Inoltre, rispetto alla generazione precedente, nella ricerca di un impiego considerano più importanti le competenze acquisite rispetto al network. Motivo per il quale sono la generazione più istruita di sempre: il 54% dei millennials è laureato, contro il 49% della generazione X e il 36% dei boomers. Un’elevata istruzione è infatti associata a standard di vita più elevati e posizioni più prestigiose, anche se il lavoro non è l’unica ambizione. Il tempo libero è visto come essenziale, anche se di proporzione variabile nel tempo: molti millennials sono disposti a lavorare a ritmi pieni per alcuni anni, pronti poi a ridurre le ore per avere più tempo da dedicare alle proprie passioni.
Sempre sul fronte lavorativo si presentano però anche i problemi maggiori. In diversi paesi i millennials devono, in primo luogo, fare i conti con un mercato del lavoro lontano dal pieno impiego. Inoltre, i livelli di reddito che possono aspettarsi sono gli stessi o poco più alti rispetto a quelli della generazione precedente, come sottolineato in un report del 2016, mentre la generazione X aveva sperimentato un notevole aumento di reddito rispetto ai baby boomers. Nelle maggiori economie sviluppate, a eccezione dell’Australia, c’è stata addirittura una diminuzione del reddito medio delle famiglie di giovani rispetto alle medie nazionali dei 30 anni passati.
In un discorso tenuto ad aprile 2016 al Parlamento portoghese, il governatore della Banca Centrale Europea Mario Draghi metteva in guardia l’Europa contro il pericolo di una “lost generation”: “Nonostante sia la generazione meglio istruita di sempre, i giovani di oggi stanno pagando un prezzo troppo alto per la crisi. Per evitare di creare una “generazione perduta”, dobbiamo agire in fretta”. La disoccupazione è il problema cardine della generazione Y: nell’Eurozona, la percentuale di disoccupazione giovanile media è del 22%, mentre Grecia, Spagna e Italia sono i Paesi dal tasso maggiore. Basse percentuali di occupazione dei giovani hanno effetti devastanti anche sui sistemi pensionistici e sul welfare State, senza contare le alte percentuali di indebitamento, soprattutto negli Stati Uniti, in cui sempre più giovani contraggono mutui per studiare.

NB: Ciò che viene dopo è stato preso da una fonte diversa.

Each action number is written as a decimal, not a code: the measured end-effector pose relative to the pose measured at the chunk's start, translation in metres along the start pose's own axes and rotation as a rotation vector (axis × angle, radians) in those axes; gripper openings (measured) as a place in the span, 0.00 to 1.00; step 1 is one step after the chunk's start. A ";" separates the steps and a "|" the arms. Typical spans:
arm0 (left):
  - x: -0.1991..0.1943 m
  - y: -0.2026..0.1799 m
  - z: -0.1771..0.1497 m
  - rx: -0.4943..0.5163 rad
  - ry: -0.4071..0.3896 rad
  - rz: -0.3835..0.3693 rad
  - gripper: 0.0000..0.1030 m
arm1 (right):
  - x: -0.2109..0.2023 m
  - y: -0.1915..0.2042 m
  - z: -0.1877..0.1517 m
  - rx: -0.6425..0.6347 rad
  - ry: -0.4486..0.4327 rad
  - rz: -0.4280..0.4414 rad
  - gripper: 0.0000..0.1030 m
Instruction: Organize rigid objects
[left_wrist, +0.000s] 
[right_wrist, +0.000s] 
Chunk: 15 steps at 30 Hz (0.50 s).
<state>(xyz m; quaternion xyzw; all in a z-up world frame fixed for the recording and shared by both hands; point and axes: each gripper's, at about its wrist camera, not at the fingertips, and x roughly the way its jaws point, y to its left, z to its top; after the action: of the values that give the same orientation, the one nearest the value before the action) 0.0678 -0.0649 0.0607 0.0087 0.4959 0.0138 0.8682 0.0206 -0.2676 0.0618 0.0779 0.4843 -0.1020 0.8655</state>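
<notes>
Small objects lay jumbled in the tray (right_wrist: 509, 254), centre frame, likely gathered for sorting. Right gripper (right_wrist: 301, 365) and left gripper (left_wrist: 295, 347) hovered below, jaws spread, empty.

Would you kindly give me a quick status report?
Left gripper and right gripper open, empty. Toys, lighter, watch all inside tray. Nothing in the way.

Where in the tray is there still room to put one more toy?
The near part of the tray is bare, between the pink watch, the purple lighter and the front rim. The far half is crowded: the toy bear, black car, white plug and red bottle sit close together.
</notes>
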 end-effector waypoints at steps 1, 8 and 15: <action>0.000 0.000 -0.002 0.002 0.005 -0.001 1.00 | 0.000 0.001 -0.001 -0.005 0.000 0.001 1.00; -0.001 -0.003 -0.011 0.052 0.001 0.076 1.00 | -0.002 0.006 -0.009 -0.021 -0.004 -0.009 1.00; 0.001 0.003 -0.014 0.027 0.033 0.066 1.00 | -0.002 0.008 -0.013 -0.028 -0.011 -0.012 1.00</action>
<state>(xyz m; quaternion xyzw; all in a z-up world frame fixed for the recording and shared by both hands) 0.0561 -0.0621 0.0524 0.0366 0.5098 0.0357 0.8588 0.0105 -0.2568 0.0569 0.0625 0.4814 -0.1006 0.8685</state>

L’instabilità lavorativa e la disoccupazione hanno anche effetti sul rapporto che i millennials hanno con la famiglia, anche se non sono le uniche cause. In Europa, e in particolare in Spagna e in Italia, sono molti i giovani anche sopra i 30 anni a vivere ancora con i genitori. Negli Stati Uniti la percentuale era del 29,9% nel 2010, in continua crescita dal 2005, mentre la percentuale di giovani tra i 18 e i 35 anni già sposati era del 23% nel 2012, contro il 56% della generazione X. Questo potrebbe deprimere le nascite, soprattutto in contesti di crescita demografica già depressa.
Quello che i millennials devono affrontare è un mondo complesso, che sembra aperto verso ogni potenzialità, ma che richiede sempre più sacrifici. La generazione Y dovrà smettere di guardare al passato per cercare di trovare soluzioni nuove alle sfide che il futuro le mette davanti ed interrogarsi sulla possibilità di cominciare a ripensare quelli che si credevano essere punti fissi, a fronte del rischio di essere davvero una lost generation.